■ Exercise directions
Copy the data that follows, exactly and completely.

■ Dataset content
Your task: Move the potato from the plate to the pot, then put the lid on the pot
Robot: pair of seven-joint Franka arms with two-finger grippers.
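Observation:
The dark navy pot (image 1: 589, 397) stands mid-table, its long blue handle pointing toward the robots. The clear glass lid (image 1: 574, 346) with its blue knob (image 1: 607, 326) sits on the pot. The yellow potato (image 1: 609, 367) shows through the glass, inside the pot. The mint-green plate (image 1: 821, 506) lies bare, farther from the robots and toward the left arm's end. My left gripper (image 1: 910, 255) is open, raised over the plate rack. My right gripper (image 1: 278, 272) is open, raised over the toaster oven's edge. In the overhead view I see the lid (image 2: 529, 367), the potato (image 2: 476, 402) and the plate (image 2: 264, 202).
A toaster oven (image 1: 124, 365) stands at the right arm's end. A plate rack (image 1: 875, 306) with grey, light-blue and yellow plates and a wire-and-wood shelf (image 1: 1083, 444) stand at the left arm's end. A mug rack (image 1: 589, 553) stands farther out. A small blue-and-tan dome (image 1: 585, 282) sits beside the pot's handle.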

■ Response area
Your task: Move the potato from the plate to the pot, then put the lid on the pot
Robot: pair of seven-joint Franka arms with two-finger grippers.
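Observation:
The dark navy pot (image 1: 589, 397) stands mid-table, its long blue handle pointing toward the robots. The clear glass lid (image 1: 574, 346) with its blue knob (image 1: 607, 326) sits on the pot. The yellow potato (image 1: 609, 367) shows through the glass, inside the pot. The mint-green plate (image 1: 821, 506) lies bare, farther from the robots and toward the left arm's end. My left gripper (image 1: 910, 255) is open, raised over the plate rack. My right gripper (image 1: 278, 272) is open, raised over the toaster oven's edge. In the overhead view I see the lid (image 2: 529, 367), the potato (image 2: 476, 402) and the plate (image 2: 264, 202).
A toaster oven (image 1: 124, 365) stands at the right arm's end. A plate rack (image 1: 875, 306) with grey, light-blue and yellow plates and a wire-and-wood shelf (image 1: 1083, 444) stand at the left arm's end. A mug rack (image 1: 589, 553) stands farther out. A small blue-and-tan dome (image 1: 585, 282) sits beside the pot's handle.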

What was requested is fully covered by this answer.